Data excerpt:

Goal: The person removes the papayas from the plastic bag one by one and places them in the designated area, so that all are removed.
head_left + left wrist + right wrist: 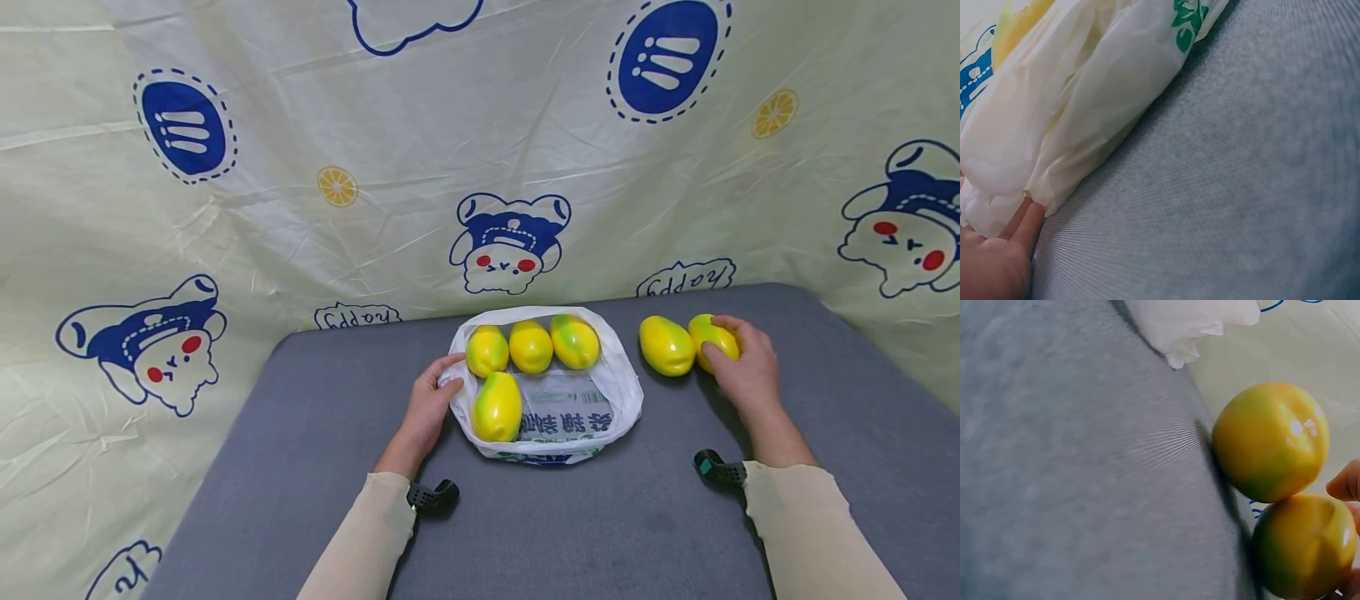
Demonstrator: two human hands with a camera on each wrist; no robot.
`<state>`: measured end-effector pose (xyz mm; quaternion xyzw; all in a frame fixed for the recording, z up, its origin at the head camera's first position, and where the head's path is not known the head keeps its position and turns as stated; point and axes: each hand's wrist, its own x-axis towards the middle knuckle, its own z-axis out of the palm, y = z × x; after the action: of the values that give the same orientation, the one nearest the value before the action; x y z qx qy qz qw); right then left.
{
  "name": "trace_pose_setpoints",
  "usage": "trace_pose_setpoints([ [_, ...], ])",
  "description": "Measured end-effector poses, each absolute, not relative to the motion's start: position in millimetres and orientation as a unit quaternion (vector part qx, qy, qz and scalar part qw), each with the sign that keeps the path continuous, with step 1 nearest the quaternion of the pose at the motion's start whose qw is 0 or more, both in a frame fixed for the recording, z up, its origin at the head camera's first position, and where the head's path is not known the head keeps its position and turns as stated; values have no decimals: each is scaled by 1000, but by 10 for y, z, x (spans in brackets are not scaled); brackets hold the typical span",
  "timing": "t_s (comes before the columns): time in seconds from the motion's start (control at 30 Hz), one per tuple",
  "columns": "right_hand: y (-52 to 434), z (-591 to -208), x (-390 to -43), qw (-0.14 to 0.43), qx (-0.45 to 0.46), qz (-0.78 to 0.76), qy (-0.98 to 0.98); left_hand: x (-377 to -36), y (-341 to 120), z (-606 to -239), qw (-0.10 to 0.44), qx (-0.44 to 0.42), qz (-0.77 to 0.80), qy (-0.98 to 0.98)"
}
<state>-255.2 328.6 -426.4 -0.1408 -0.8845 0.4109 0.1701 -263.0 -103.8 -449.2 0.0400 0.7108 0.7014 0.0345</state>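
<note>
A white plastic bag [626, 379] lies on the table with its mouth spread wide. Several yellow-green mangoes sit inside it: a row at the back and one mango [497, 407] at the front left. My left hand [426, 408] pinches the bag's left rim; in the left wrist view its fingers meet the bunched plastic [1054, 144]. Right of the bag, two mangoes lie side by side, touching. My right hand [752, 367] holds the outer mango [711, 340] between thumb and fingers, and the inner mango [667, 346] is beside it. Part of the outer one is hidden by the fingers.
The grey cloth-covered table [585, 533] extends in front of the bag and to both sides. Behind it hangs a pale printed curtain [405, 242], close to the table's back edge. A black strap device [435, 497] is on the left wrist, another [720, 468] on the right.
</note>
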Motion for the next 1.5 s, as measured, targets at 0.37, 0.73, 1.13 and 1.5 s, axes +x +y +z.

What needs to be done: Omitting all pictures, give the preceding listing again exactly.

Answer to this task:
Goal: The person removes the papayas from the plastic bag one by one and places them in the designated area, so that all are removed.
head_left + left wrist + right wrist: 
Demonstrator: two human hands with a camera on each wrist; no robot.
`<state>`: measured end-effector pose (xyz mm; quaternion xyzw; all in a frame fixed for the recording, z up, its origin at the head camera's first position, and where the head's path is not known the head keeps its position and turns as stated; point and axes: each hand's wrist, its own x-axis towards the middle knuckle, its own z-axis out of the palm, y = z × x; after the action: of the values that give the same orientation, the one nearest the value before the action; x y z qx qy qz qw); right then left.
{
  "name": "trace_pose_setpoints",
  "usage": "trace_pose_setpoints([ [_, ...], ])",
  "description": "Measured end-effector poses, each absolute, not relative to the motion's start: position in millimetres and orientation as a unit quaternion (vector part qx, qy, qz and scalar part qw), each with the sign that keeps the path continuous, with step 1 nearest the quaternion of the pose at the motion's start whose qw is 0 or more, both in a frame fixed for the recording, z up, its origin at the head camera's first position, and where the head's path is not known the head keeps its position and turns as stated; values have no decimals: each is scaled by 1000, but by 10 for y, z, x (spans in brackets are not scaled); brackets hold the typical span",
  "timing": "t_s (comes before the columns): time in seconds from the motion's start (control at 30 Hz), one per tuple",
  "columns": "right_hand: y (-52 to 434), z (-591 to -208), x (-390 to -43), qw (-0.14 to 0.43), qx (-0.45 to 0.46), qz (-0.78 to 0.76), qy (-0.98 to 0.98); left_hand: x (-377 to -36), y (-341 to 120), z (-606 to -239), qw (-0.10 to 0.44), qx (-0.44 to 0.42), qz (-0.77 to 0.80), qy (-0.98 to 0.98)"
}
<state>-255.2 328.6 -426.4 -0.1408 -0.8845 0.4109 0.1701 -263.0 -103.8 -449.2 0.0400 0.7108 0.7014 0.0345</state>
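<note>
A white plastic bag [626, 379] lies on the table with its mouth spread wide. Several yellow-green mangoes sit inside it: a row at the back and one mango [497, 407] at the front left. My left hand [426, 408] pinches the bag's left rim; in the left wrist view its fingers meet the bunched plastic [1054, 144]. Right of the bag, two mangoes lie side by side, touching. My right hand [752, 367] holds the outer mango [711, 340] between thumb and fingers, and the inner mango [667, 346] is beside it. Part of the outer one is hidden by the fingers.
The grey cloth-covered table [585, 533] extends in front of the bag and to both sides. Behind it hangs a pale printed curtain [405, 242], close to the table's back edge. A black strap device [435, 497] is on the left wrist, another [720, 468] on the right.
</note>
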Motion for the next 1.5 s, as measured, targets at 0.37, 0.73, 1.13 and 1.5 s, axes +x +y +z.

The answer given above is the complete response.